When the drive shaft 2 rises beyond the winding position of the intermediate tap 91, the total induced voltage in the detection winding 9 increases accordingly, but the output of the limiter 101 maintains its limited voltage, and the other The limiter 102 is a middle tap 91 of the detection winding 9.
A DC voltage corresponding to the voltage induced in the winding portion between the terminal 9b and the terminal 9b is outputted, and the DC voltage and the above-mentioned limit voltage are added by an adding circuit 11 and supplied to the position indicator 8 as a position voltage.

In this case, the output of the limiter 102 is affected by the magnetic permeability temperature drift of the drive shaft 2, but the output of the limiter 101 is not affected, so the temperature drift of the position voltage due to the magnetic permeability temperature drift is small.

In the above embodiment, the number of intermediate taps is one, but if necessary, a plurality of intermediate taps may be used, and in the same manner, the voltages of each intermediate tap are sequentially added to form the position voltage.

As described above, according to this invention, the detection winding is provided with an intermediate tap, and until the moving rod, which is a magnetic material, is inserted into the movement path beyond the winding position of the intermediate tap, the entire detection winding is The position is detected using the position voltage corresponding to the induced voltage, and after the winding position of the intermediate tap is exceeded, the position voltage is fixed at a predetermined value, and the position is determined by adding the voltage corresponding to the voltage of the intermediate tap to this. By adopting a configuration in which position detection is performed using voltage, even if the insertion length of the movement path of the moving rod becomes large, the part that contributes to the change in position voltage is not the entire insertion part but a part of it, which is different from conventional methods. The influence of temperature drift on the magnetic permeability of the moving rod can be greatly reduced, and the position detection accuracy can be improved.

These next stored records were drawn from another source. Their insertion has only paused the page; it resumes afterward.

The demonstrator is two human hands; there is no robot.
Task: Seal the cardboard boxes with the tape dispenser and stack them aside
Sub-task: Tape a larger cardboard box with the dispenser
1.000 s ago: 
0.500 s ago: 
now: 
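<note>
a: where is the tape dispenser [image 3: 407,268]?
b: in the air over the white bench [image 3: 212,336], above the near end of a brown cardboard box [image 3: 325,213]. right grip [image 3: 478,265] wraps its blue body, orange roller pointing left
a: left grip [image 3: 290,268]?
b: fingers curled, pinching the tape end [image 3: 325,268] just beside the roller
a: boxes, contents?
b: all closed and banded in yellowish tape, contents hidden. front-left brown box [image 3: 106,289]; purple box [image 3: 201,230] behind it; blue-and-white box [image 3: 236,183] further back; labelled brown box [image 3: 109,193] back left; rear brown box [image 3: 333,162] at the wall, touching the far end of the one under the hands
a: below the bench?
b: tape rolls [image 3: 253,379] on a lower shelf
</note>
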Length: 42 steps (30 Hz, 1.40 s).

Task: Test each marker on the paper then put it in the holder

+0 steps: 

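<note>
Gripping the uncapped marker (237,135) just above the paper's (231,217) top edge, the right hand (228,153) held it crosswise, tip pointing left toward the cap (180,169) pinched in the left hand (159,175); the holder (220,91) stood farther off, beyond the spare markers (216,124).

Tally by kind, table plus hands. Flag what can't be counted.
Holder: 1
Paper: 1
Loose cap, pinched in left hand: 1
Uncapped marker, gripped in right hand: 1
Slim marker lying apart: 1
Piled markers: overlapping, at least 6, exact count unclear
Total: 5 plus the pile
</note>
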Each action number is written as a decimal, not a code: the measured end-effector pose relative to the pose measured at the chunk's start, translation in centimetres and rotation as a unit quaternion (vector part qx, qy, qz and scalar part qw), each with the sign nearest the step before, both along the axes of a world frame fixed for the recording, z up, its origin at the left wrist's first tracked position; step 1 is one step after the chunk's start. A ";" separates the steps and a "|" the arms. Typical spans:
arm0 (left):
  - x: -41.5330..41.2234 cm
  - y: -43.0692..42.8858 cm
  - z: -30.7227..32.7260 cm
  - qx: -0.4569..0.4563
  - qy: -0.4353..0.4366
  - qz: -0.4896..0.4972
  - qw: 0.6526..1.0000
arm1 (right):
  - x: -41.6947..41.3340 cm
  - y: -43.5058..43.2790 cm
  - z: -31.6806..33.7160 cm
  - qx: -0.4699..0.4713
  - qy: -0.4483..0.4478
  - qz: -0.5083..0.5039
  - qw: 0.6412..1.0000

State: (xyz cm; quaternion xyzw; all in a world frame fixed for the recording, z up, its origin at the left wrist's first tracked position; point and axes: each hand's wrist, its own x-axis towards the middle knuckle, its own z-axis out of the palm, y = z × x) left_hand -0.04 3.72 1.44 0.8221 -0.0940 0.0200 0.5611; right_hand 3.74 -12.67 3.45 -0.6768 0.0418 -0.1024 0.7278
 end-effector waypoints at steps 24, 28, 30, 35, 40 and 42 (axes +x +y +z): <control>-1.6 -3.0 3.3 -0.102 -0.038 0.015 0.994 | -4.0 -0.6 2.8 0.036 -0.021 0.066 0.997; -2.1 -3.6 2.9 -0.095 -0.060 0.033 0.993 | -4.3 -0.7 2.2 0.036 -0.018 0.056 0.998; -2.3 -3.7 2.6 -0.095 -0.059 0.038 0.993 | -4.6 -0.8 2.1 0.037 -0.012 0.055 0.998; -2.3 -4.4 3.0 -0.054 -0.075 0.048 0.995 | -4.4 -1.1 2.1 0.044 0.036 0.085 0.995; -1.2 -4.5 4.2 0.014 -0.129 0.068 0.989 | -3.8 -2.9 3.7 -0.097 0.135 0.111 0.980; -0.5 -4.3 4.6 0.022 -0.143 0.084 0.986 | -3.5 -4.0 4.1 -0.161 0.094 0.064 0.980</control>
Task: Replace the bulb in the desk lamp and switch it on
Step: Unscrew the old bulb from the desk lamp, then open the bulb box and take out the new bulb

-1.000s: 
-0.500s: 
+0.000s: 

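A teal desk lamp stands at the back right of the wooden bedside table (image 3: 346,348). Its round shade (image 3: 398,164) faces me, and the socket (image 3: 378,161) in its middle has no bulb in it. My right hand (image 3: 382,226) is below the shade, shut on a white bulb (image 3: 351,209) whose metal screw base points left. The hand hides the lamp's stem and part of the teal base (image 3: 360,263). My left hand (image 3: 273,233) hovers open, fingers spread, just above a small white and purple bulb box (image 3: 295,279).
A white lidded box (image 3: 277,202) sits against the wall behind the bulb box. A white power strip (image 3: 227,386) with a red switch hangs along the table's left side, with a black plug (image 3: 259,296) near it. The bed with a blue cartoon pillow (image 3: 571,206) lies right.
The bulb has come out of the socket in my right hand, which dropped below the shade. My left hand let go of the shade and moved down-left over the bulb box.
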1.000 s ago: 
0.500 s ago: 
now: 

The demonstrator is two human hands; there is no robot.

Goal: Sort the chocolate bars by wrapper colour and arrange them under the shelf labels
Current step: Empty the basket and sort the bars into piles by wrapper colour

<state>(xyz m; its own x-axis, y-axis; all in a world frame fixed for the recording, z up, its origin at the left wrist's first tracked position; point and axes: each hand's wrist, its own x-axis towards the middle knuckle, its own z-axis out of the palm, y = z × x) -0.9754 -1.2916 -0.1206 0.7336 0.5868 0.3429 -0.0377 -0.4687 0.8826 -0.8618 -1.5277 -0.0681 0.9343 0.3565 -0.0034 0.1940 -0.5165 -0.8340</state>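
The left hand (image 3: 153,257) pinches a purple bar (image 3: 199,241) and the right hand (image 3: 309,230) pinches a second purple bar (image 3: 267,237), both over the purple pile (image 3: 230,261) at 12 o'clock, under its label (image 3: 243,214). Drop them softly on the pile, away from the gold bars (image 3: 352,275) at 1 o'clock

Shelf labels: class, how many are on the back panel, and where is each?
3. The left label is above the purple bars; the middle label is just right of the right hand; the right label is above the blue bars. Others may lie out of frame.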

[Brief explanation of the drawing]

Figure 1 is a circuit diagram of a conventional moving rod position detection device;
The figure is a circuit diagram showing an embodiment of a position detecting device for a magnetic movable rod according to this invention. In the figure, 2... a moving rod having magnetism, 3
...Input winding, 8...Position indicator, 9
...Detection winding, 11... Addition circuit, 6
1.62...AC/DC conversion circuit, 71.72...
... Military circuit, 91 ... Intermediate tap, 101
,102...Limiter. In addition, in the figures, the same reference numerals indicate the same or corresponding parts.

Claims (1)

[Scope of utility model registration request] In a device for detecting the position of the movable rod by disposing an input winding and a detection winding along a moving path of a magnetic movable rod and detecting changes in induced voltage in the detection winding, the detection winding The line is equipped with a center tap, and until the length of the moving rod inserted into the moving path reaches a predetermined length, the total induced voltage of the detection winding is converted into a position voltage by direct current conversion, and after reaching the predetermined length, A position detecting device for a movable rod having magnetism, characterized in that the position voltage is fixed and the voltage of the intermediate tap is converted into DC and added to the position voltage to obtain the position voltage.